• **What is needed**
Only one stretch of the records below is wanted: the lines from the one holding "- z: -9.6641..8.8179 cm" through the one holding "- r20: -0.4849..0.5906". Return it exactly, both ends included.

(Stored data entries)
──────

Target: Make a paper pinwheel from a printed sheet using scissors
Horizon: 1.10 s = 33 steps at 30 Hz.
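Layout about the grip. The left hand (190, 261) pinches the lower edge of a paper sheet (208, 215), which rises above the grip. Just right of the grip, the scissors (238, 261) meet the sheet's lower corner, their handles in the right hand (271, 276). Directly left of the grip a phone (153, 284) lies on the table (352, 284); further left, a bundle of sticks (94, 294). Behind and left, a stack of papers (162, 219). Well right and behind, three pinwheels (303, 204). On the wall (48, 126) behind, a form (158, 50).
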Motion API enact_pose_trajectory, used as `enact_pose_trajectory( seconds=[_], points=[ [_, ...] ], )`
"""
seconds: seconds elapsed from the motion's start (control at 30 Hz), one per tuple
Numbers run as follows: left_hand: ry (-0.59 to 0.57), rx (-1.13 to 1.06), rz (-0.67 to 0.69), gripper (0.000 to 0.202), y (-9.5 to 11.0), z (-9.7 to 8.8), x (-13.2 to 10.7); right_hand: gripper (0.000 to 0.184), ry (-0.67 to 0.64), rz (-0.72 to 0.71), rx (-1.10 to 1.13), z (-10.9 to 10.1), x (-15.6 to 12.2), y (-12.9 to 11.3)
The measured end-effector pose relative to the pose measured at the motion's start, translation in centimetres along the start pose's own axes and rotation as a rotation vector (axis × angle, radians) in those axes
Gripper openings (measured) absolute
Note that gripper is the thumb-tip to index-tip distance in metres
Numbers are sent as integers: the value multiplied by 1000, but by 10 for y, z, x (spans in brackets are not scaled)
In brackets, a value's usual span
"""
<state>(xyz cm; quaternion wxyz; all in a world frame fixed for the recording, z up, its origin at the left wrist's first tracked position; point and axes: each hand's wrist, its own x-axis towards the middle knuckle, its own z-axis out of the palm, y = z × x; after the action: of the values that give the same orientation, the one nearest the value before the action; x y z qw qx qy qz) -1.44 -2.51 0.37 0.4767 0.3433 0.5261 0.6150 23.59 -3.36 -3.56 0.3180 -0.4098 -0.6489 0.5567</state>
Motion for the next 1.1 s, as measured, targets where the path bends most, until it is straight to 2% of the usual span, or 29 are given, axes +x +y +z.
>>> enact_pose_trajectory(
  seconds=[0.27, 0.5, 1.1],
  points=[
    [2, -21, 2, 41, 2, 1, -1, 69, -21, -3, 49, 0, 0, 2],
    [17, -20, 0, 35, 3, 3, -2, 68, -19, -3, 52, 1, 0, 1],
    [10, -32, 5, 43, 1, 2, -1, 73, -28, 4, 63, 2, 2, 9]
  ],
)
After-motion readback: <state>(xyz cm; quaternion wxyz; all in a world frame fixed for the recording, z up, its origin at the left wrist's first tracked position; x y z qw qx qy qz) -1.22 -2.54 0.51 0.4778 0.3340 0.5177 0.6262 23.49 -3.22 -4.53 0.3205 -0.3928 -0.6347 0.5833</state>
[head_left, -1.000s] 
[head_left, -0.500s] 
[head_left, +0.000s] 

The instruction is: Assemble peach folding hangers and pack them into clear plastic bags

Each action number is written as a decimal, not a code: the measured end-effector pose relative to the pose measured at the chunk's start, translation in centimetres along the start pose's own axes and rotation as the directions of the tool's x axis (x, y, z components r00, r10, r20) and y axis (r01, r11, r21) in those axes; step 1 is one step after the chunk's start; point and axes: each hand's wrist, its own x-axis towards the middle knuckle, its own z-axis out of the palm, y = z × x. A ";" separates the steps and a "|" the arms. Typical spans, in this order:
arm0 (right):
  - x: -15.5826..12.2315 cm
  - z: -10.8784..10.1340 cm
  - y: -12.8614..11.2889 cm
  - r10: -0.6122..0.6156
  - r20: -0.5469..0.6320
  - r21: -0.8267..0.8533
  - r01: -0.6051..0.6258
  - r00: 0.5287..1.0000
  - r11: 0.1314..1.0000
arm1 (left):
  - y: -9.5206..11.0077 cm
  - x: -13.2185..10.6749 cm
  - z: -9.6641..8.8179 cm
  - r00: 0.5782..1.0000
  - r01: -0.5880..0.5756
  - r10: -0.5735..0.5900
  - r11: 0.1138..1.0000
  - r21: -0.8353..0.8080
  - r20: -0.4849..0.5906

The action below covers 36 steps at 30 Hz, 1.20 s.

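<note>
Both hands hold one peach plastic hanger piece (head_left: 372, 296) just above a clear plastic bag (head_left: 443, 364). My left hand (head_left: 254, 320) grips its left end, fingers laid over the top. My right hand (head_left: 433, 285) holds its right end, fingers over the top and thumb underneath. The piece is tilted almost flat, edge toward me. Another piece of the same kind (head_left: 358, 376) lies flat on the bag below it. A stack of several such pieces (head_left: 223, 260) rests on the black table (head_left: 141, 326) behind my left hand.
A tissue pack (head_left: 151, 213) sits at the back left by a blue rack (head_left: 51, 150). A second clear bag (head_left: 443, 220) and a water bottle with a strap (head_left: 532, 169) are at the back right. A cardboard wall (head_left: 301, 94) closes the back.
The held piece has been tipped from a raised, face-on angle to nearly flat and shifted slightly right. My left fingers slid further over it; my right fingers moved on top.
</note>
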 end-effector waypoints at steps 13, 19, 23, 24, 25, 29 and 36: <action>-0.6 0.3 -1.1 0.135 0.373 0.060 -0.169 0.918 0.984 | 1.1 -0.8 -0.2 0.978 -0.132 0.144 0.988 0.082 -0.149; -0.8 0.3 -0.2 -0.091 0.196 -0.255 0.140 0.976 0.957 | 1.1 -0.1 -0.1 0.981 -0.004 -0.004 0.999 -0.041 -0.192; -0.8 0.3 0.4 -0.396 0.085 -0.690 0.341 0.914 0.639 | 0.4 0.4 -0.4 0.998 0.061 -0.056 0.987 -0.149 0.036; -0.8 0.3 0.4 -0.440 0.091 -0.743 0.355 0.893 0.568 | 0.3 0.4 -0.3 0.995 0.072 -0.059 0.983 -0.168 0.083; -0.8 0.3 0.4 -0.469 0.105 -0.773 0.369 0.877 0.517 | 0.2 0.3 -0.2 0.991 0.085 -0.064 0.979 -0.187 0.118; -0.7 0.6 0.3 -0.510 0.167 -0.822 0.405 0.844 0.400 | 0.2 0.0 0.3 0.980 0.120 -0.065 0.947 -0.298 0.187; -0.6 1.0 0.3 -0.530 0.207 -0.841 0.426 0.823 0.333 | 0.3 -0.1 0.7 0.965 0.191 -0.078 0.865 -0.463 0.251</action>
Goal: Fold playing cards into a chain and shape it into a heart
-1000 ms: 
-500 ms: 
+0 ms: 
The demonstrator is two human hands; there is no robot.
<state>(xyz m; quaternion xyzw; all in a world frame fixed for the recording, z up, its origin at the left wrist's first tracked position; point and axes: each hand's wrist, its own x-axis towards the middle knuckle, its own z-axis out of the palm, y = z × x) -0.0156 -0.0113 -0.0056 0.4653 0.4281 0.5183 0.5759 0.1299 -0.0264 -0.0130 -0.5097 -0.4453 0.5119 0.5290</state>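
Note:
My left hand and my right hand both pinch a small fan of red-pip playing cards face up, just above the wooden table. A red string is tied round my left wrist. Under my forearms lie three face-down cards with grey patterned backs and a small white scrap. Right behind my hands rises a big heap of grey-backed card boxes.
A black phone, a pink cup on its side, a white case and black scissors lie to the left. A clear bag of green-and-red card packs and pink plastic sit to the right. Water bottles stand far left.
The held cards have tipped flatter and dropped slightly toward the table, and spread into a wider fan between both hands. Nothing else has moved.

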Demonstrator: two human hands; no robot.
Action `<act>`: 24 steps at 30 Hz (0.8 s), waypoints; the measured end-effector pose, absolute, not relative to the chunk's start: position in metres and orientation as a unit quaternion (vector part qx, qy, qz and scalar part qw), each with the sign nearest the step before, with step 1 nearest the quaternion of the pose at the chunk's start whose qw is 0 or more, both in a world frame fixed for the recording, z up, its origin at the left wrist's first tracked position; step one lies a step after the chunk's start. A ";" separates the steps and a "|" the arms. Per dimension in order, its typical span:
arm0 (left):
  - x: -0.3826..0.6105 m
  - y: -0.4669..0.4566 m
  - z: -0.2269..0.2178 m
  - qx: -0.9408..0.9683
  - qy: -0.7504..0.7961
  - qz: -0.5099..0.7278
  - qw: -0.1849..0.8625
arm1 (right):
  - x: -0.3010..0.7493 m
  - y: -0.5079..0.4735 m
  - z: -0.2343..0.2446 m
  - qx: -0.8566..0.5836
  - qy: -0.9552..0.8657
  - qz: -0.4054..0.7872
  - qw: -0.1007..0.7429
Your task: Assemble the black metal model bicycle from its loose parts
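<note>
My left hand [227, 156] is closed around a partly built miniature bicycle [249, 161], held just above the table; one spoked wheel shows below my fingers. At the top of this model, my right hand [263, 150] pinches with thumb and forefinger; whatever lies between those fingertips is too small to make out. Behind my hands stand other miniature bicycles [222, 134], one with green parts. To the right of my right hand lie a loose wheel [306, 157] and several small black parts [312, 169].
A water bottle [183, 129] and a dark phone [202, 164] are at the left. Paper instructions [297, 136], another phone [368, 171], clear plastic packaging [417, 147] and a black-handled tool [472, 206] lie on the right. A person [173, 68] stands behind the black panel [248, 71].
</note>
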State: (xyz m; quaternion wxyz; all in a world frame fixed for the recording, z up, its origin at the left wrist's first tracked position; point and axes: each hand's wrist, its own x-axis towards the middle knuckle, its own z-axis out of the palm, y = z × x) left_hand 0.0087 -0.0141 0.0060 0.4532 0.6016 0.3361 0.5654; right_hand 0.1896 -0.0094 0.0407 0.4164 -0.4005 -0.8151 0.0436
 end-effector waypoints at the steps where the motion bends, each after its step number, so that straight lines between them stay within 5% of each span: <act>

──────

• **Answer below**
  - z: -9.6641..8.8179 cm
  - r00: 0.5782..1.0000
  - r01: -0.5880..0.5756
  - r10: -0.5735..0.5900
  - r11: 0.1138..1.0000
  - r21: -0.8353..0.8080
  - r20: -0.4849..0.5906

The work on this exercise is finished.